Of course, none of it is contemporaneous with Jesus. It's all what showed up at the end of the Game of Telephone that was being played for a couple of centuries or more. I can hear the committee now, "OK, that stays and this goes." Over and over again.
We know almost nothing, really, except what was deemed useful.
Act_of_Reparation
(9,116 posts)Nobody knows because whatever he was doing wasn't worth writing down.
The more puzzling question is why the Evangelists, lacking most of the details concerning their lord and savior's life, didn't just make some shit up? I mean, they obviously weren't above making shit up, because there's made up shit all over the place.
MineralMan
(147,673 posts)"Let's just leave all of this out, OK? It's bound to create confusion and raise questions. So, let's just not mention it. Toss that manuscript into the fire over there, won't you?"
So much time has passed. Millennia, really. There's no way to know.
Act_of_Reparation
(9,116 posts)In all likelihood, there are no details because there are no sources for that period of Jesus' life. He was the son of a carpenter. It's not like he was hanging out with a ton of literate people.

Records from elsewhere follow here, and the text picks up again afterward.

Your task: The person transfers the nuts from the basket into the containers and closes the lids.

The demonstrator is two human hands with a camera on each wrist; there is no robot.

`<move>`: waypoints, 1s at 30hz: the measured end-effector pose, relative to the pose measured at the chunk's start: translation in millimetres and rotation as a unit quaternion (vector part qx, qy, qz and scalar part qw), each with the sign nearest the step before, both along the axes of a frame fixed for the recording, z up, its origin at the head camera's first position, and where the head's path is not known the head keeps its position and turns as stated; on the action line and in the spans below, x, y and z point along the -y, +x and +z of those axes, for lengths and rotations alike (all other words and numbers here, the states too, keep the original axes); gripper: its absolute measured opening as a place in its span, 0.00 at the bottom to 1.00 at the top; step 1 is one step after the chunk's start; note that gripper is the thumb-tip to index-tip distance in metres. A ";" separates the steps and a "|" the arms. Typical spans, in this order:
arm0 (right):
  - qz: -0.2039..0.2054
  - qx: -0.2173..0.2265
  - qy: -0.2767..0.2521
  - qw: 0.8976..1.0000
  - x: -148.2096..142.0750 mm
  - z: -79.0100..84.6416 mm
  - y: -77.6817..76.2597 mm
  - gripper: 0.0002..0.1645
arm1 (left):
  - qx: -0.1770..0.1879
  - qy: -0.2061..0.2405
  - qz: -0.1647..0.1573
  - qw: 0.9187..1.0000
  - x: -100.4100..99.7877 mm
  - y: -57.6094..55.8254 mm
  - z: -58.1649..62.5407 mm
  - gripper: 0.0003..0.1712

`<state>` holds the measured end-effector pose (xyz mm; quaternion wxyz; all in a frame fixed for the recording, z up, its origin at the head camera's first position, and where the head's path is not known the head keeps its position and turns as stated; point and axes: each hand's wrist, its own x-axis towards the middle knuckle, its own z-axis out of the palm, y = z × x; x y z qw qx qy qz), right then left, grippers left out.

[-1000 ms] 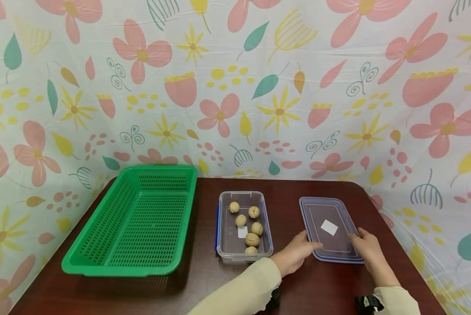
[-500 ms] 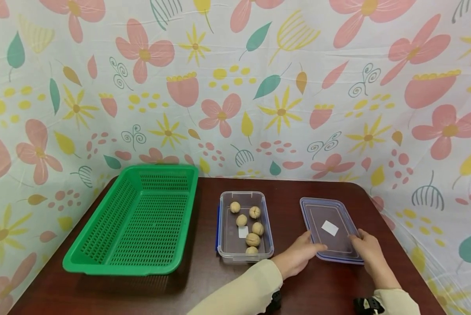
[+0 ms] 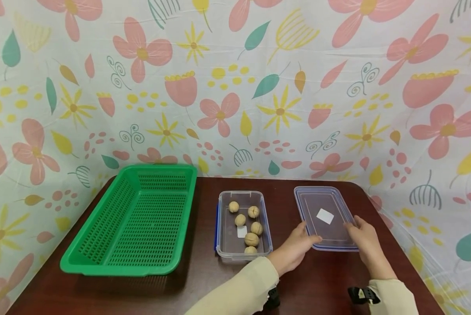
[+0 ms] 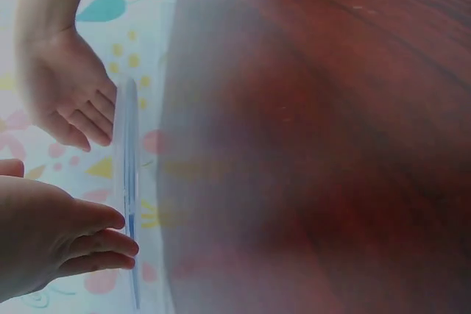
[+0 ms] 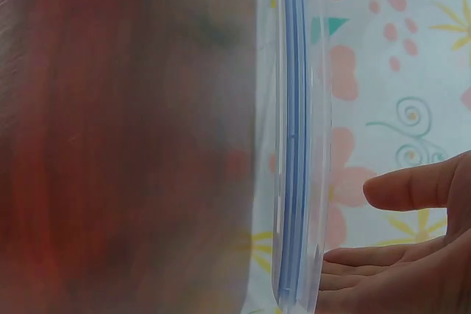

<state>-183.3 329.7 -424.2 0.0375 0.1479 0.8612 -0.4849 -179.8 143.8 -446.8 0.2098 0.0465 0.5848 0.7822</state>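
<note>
A clear rectangular plastic lid [image 3: 328,234] with a blue seal and a white square label is held level between both hands, seen edge-on above the tabletop in the wrist views. My left hand [image 3: 292,249] touches its left edge; in the left wrist view its straight fingers [image 4: 103,242] meet the rim, thumb apart. On the opposite edge my right hand [image 3: 365,243] presses with straight fingers [image 5: 364,257], its thumb standing away from the surface in the right wrist view. Left of the hands is a clear box [image 3: 229,232] with several walnuts [image 3: 252,239] in it.
A large green slotted basket [image 3: 176,245] stands on the left of the dark red wooden table [image 3: 204,284]. A blue flap [image 3: 216,225] hangs down along the box's left side. Behind the table hangs a floral cloth [image 3: 235,144].
The lid and both hands have shifted up and slightly left in the head view during the last half second. The box, walnuts and basket stay put.
</note>
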 end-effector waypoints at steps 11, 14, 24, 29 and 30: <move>0.014 -0.037 -0.005 0.999 26.8 25.0 -13.3 0.40 | 0.013 0.013 0.024 1.000 26.8 -7.3 30.2 0.43; 0.023 -0.044 -0.007 0.999 37.0 29.1 -16.2 0.39 | 0.009 0.019 0.034 0.999 38.1 -8.5 35.7 0.44; 0.061 -0.043 -0.043 0.996 69.0 34.5 -21.4 0.39 | 0.002 0.013 0.018 1.000 82.3 -7.7 45.2 0.46; 0.076 -0.045 -0.082 0.993 84.9 32.2 -22.5 0.40 | 0.008 0.020 0.021 1.000 104.6 -10.5 50.4 0.47; 0.079 -0.046 -0.092 0.992 88.1 31.8 -22.7 0.40 | 0.011 0.014 0.021 1.000 108.9 -10.5 51.4 0.47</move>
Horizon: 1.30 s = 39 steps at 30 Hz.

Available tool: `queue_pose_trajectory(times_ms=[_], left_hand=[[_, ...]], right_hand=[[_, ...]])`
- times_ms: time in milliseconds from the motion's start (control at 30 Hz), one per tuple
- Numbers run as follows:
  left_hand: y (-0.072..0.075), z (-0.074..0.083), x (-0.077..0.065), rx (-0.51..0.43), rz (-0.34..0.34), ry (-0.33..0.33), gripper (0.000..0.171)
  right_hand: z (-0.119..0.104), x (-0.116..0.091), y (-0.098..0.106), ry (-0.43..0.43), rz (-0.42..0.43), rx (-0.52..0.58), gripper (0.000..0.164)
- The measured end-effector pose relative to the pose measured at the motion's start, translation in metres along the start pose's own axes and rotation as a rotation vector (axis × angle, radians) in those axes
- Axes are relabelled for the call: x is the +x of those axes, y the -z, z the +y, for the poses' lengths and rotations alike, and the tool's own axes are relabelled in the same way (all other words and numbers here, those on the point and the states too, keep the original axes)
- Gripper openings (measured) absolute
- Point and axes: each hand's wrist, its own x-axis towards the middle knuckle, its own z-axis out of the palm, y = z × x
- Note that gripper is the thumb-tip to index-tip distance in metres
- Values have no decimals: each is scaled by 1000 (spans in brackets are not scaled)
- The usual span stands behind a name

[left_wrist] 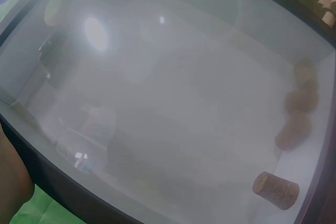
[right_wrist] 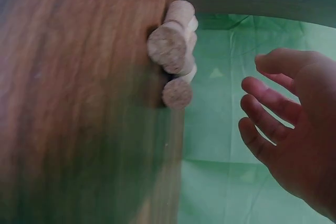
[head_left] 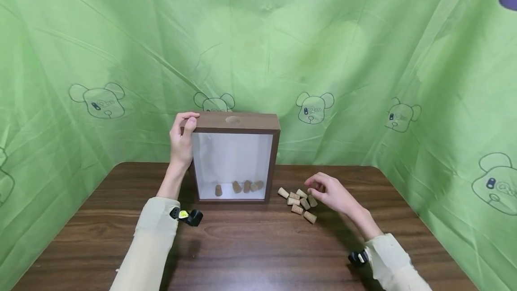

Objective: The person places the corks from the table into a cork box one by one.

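Note:
A brown wooden shadow box [head_left: 276,165] with a clear front stands upright on the table, a round hole [head_left: 233,120] in its top. My left hand [head_left: 183,140] grips its upper left corner, thumb at the front edge and fingers over the top. Several corks [head_left: 247,186] lie along the bottom inside; one cork [left_wrist: 276,190] sits apart from the others in the left wrist view. To the right of the box is a loose pile of corks [head_left: 293,201]. Over the pile's right side, my right hand [head_left: 331,192] hovers with loosely bent fingers, holding nothing.
The dark wood-grain table [head_left: 242,246] carries the box near its back edge. Behind and on both sides hangs a green curtain [head_left: 250,57] with printed bear faces. Each wrist wears a small black camera, such as the left one [head_left: 194,218].

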Motion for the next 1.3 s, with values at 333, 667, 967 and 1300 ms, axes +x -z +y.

By the time the Evangelists got around to writing the Gospels, anyone who knew Jesus during his childhood would likely have been dead already.

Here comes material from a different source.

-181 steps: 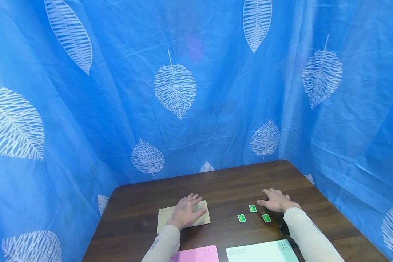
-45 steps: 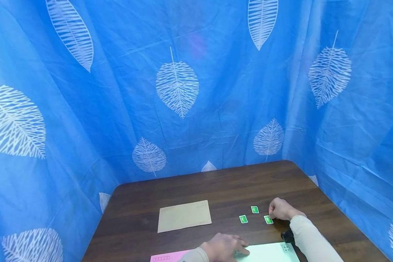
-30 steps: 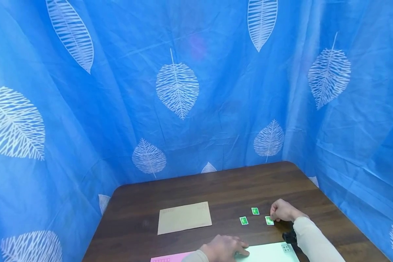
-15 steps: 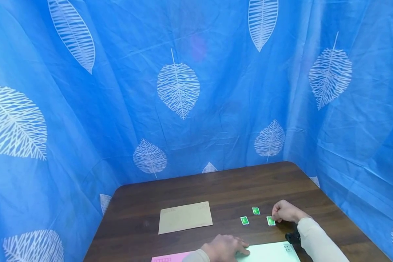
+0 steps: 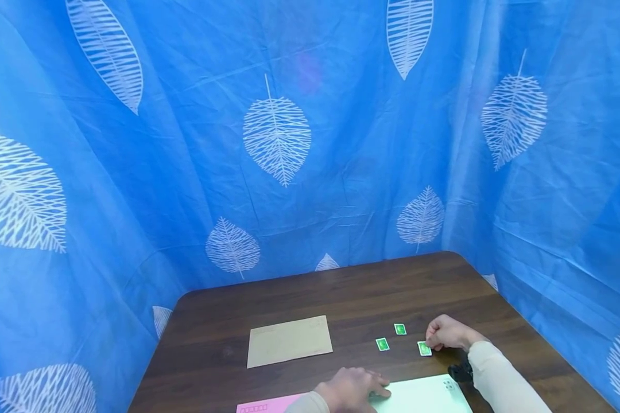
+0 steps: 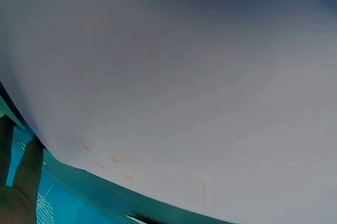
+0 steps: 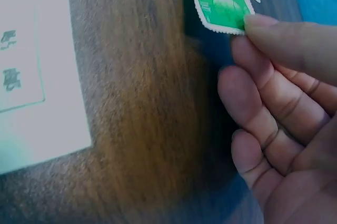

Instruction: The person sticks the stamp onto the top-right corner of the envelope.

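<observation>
My right hand [image 5: 449, 332] pinches a green postage stamp [image 7: 218, 5] with a white scalloped edge between thumb and forefinger. In the right wrist view the stamp tilts up off the wood, a shadow beneath it, and the other fingers curl below. My left hand [image 5: 352, 390] rests on the left part of a mint-green envelope [image 5: 423, 396], fingers loosely extended. Its fingertips also show at the left edge of the left wrist view, beside a large blurred pale surface. Two more green stamps, a far stamp [image 5: 400, 329] and a nearer stamp [image 5: 382, 344], lie left of the pinched one.
A tan envelope [image 5: 289, 342] lies on the dark wooden table [image 5: 310, 295] at the left. The pink envelope [image 5: 268, 404] at the front edge of view is partly covered by the left sleeve. A blue curtain [image 5: 341, 143] with white leaves surrounds the table's far sides.
Since six seconds ago my left hand has come from the tan envelope to the mint-green one. My right hand has closed its fingertips on the right-hand stamp; over the last second both barely move.
</observation>
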Demonstrator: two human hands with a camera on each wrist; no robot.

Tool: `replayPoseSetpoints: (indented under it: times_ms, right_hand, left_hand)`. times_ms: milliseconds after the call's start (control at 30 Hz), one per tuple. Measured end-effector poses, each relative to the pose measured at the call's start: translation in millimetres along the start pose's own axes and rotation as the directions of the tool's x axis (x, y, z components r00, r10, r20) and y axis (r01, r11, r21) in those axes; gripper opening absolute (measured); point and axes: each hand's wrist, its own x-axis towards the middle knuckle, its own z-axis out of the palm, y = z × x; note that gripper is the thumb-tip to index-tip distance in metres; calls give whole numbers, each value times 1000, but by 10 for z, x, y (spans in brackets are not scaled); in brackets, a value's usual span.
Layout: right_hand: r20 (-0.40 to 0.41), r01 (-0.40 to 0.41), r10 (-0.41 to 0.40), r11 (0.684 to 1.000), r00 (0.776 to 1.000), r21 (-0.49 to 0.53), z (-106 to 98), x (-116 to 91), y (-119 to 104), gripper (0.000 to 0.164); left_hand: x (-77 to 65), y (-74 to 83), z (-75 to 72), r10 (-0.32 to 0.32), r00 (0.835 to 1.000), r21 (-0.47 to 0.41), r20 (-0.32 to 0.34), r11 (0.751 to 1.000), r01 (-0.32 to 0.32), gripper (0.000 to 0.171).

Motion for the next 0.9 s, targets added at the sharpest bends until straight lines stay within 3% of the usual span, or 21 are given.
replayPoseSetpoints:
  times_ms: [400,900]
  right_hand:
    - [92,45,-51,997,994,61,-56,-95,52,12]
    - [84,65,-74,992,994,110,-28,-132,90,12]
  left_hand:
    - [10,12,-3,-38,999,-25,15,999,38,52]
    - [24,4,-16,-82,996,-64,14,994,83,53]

They weren't above bullshitting the circumstances of Jesus' birth, because the specifics were important scripturally. The messiah needed to be born in Bethlehem, so they cooked up a story explaining how a Nazarene pauper came to be born 150 km away in Bethlehem. The early Gospels didn't describe Jesus' awkward teenage years because there wasn't any reason to do so.
MineralMan
(147,673 posts)I will admit that I do not know. I have no way to know. I suspect there is no way, a couple of thousand years later, to know.
It all seems doubtful, in any case, so I don't buy it.
Bob Loblaw
(1,900 posts)by John Prine. Don't know how to post the song from my phone. A little help please, someone post it for me.
MineralMan
(147,673 posts)Bob Loblaw
(1,900 posts)MineralMan
(147,673 posts)The Genealogist
(4,737 posts)In fact, I'd say there was material in some of them that is far more interesting than what the canonical gospels have to say.
MineralMan
(147,673 posts)Since that Canon became the official scripture of the RCC, it has been pretty much universally accepted by Christianity of all denominations. With very few exceptions, it is the official story. That there are other extant writings doesn't really alter that fact.

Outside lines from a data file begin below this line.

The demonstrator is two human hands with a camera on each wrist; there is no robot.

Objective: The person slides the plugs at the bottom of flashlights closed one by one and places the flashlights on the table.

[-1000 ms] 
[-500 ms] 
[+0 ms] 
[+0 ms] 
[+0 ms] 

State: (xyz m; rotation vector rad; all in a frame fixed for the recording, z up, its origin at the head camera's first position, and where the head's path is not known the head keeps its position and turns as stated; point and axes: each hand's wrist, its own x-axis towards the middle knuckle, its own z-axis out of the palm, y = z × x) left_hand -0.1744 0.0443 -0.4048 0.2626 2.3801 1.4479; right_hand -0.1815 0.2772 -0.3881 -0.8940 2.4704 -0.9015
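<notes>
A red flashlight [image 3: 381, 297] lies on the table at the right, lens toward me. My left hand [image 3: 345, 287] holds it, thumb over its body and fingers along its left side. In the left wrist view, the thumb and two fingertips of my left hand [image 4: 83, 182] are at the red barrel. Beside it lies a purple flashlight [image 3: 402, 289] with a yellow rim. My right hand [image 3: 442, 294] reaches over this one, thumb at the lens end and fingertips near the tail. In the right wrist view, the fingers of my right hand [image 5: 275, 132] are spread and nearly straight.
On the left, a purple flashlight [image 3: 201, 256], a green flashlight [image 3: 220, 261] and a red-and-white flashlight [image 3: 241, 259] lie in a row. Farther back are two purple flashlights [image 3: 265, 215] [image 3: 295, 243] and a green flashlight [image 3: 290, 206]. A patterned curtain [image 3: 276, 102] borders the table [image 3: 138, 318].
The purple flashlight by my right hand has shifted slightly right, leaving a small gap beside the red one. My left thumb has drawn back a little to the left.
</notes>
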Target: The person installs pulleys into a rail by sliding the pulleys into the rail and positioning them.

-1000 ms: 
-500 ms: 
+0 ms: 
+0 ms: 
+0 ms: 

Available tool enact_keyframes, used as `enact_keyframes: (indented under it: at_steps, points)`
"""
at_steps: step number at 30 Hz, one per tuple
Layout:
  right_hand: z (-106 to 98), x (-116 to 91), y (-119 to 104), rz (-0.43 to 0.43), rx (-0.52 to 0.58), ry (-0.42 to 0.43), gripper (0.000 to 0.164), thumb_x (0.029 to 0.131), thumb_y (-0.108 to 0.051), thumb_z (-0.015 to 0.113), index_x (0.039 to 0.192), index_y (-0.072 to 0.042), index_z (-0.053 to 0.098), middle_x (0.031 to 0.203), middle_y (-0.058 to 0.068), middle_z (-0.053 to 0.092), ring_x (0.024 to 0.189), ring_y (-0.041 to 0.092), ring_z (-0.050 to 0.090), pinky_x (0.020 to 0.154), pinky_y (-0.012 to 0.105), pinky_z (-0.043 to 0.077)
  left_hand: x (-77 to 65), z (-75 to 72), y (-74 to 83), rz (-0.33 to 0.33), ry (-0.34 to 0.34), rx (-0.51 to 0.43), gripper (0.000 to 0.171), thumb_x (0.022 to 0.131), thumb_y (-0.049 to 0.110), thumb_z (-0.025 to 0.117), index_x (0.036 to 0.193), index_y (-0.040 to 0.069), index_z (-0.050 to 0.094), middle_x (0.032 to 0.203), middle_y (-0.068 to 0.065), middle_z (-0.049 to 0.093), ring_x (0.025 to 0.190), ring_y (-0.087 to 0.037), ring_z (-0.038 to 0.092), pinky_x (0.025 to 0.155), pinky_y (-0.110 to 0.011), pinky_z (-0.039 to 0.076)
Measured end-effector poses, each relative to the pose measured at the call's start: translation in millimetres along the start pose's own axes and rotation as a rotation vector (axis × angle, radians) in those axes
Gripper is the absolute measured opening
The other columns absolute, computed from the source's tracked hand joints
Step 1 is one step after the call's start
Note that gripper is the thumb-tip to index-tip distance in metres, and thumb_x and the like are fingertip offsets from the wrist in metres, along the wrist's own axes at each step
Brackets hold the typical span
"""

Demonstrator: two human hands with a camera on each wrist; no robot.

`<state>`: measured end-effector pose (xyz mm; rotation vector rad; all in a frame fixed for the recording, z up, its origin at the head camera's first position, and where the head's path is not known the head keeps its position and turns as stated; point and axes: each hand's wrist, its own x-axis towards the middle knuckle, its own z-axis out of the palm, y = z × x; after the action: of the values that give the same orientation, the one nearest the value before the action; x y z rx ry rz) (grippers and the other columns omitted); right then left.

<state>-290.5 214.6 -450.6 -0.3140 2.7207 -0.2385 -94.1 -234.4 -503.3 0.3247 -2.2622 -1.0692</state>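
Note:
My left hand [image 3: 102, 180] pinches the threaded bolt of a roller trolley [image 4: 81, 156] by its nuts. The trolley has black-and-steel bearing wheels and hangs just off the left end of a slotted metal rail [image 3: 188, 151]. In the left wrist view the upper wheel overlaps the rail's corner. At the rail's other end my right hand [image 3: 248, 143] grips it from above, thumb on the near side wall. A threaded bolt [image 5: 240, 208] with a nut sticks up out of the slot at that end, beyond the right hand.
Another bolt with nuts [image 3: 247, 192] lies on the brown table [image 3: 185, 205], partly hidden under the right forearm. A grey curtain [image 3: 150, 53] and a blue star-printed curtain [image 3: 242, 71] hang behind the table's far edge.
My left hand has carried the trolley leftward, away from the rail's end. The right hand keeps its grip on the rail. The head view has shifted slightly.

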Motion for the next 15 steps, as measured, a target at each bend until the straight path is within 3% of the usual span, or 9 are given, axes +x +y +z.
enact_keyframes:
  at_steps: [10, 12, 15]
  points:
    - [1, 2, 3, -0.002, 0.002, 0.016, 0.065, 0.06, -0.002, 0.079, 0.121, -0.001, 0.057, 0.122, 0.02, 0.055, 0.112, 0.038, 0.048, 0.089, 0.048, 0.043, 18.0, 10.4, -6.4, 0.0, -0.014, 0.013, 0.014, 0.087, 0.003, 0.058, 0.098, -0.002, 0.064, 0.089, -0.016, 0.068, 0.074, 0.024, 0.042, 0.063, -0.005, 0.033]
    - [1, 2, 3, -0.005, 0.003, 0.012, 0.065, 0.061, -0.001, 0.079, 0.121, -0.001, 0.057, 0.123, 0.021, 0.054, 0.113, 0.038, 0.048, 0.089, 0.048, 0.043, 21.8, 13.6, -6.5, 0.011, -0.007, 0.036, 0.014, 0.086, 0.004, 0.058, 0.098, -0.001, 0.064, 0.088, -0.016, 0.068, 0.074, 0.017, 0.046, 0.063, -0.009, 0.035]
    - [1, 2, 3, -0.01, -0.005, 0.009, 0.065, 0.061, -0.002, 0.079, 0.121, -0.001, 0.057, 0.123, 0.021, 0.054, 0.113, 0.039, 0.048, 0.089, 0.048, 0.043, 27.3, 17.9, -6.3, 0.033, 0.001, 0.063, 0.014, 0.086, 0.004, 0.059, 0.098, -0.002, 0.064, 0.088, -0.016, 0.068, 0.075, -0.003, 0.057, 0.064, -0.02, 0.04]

As an atheist, I'm looking at all religions from outside of them. I take each at its own declaration. The accepted scriptures are what interest me, since they form the foundation of that religion.
There are fragmentary and disputed additional writings, of course. Not as many as there once were, I suspect, though. The ones we have available probably still exist because they were not known at the time the Canon was set in stone. Given the authoritarian point of view of the Constantine church, I would be very surprised if contradictory manuscripts or documents were not destroyed during the process of creating the Canon. Either that or secreted away in inaccessible archives.
There was a process.
edhopper
(34,922 posts)written decades after Yeshua might have died, I am told about orl history from those around him, including his family. They even remembered his exact words. But somehow none of them remembered a single thing from 90% of his life.